YOUR GOAL
Retype the listing found below exactly, but leave out each picture.

SUPPLIED MATERIAL
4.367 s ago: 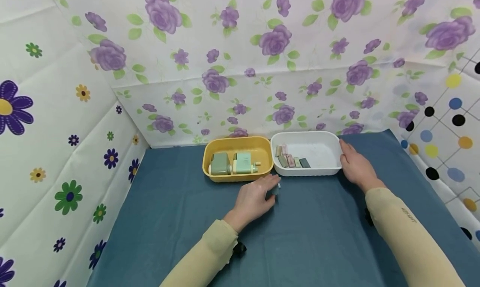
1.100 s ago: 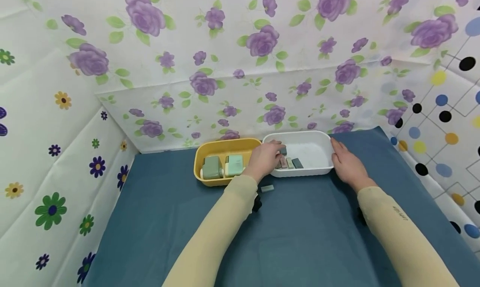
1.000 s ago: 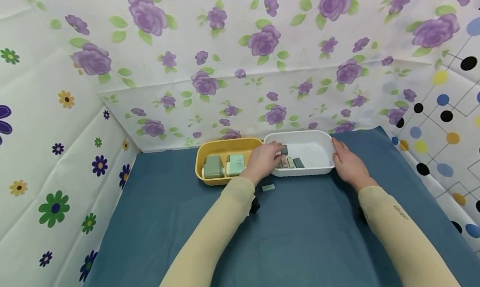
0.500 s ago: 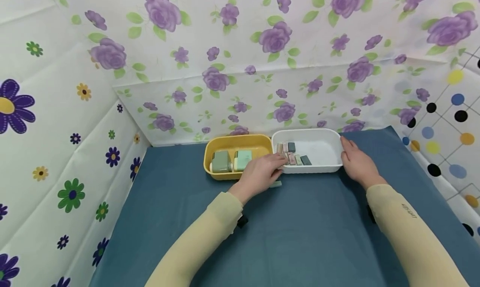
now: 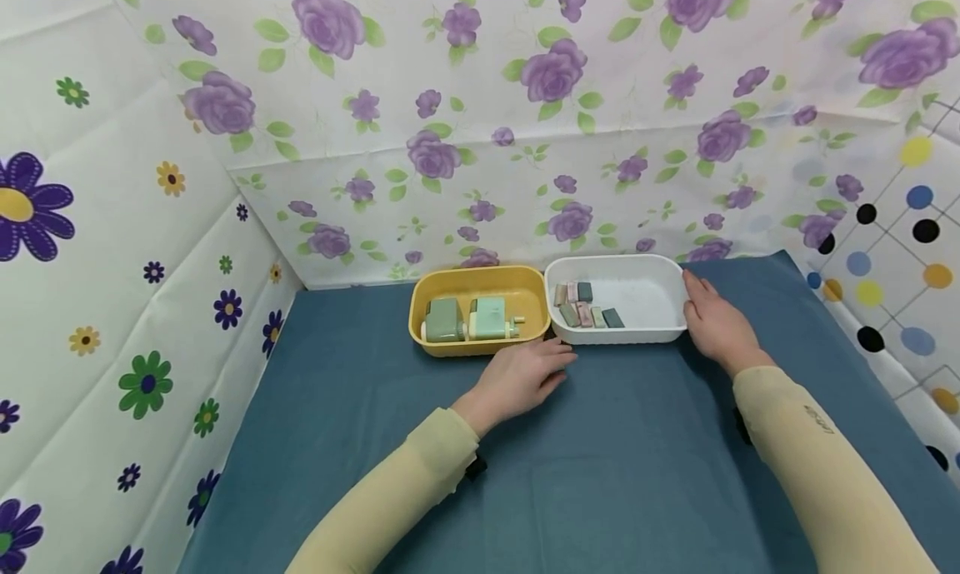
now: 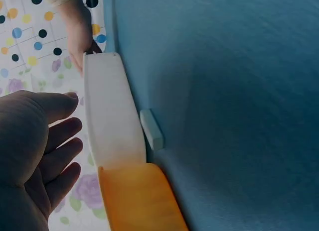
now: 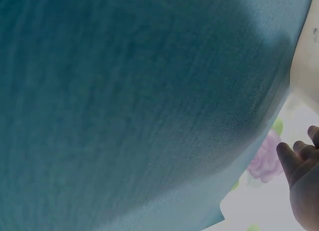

RESULT OF THIS EXERCISE
4.367 s ago: 
1.100 s ago: 
1.000 s ago: 
0.500 s ago: 
now: 
now: 
now: 

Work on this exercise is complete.